Requirement. Every line of the data should be written out exactly, with the pictures left out.

Provided data.
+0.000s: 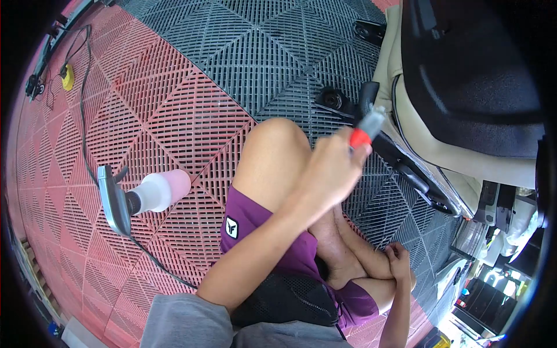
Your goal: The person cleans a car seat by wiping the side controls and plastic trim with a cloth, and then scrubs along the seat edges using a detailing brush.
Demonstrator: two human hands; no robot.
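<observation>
My left hand [332,165] is raised above my crossed legs, its fingers wrapped round a brush-like tool [362,132]. The tool has a red collar and a pale grey end; motion blurs it, and the fingers cover its handle. That end points at the side of a beige and black vehicle seat [464,153], in front of a black lever [366,97]; whether it touches cannot be told. On my lower leg rests my right hand [398,261], fingers curled in, with nothing visible in it. Dark rails and a black side trim panel [415,180] run along the seat.
A spray bottle [155,192] with a grey trigger head and pinkish liquid lies left of my knee. A dark cord [85,116] runs over the red and grey grated floor [197,104], near a yellow object [68,77]. Cluttered items stand at the lower right.
</observation>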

Exercise output.
+0.000s: 
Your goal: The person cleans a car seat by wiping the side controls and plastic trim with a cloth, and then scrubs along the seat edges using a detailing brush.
Demonstrator: two human hands; no robot.
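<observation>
My left hand [332,165] is raised above my crossed legs, its fingers wrapped round a brush-like tool [362,132]. The tool has a red collar and a pale grey end; motion blurs it, and the fingers cover its handle. That end points at the side of a beige and black vehicle seat [464,153], in front of a black lever [366,97]; whether it touches cannot be told. On my lower leg rests my right hand [398,261], fingers curled in, with nothing visible in it. Dark rails and a black side trim panel [415,180] run along the seat.
A spray bottle [155,192] with a grey trigger head and pinkish liquid lies left of my knee. A dark cord [85,116] runs over the red and grey grated floor [197,104], near a yellow object [68,77]. Cluttered items stand at the lower right.
</observation>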

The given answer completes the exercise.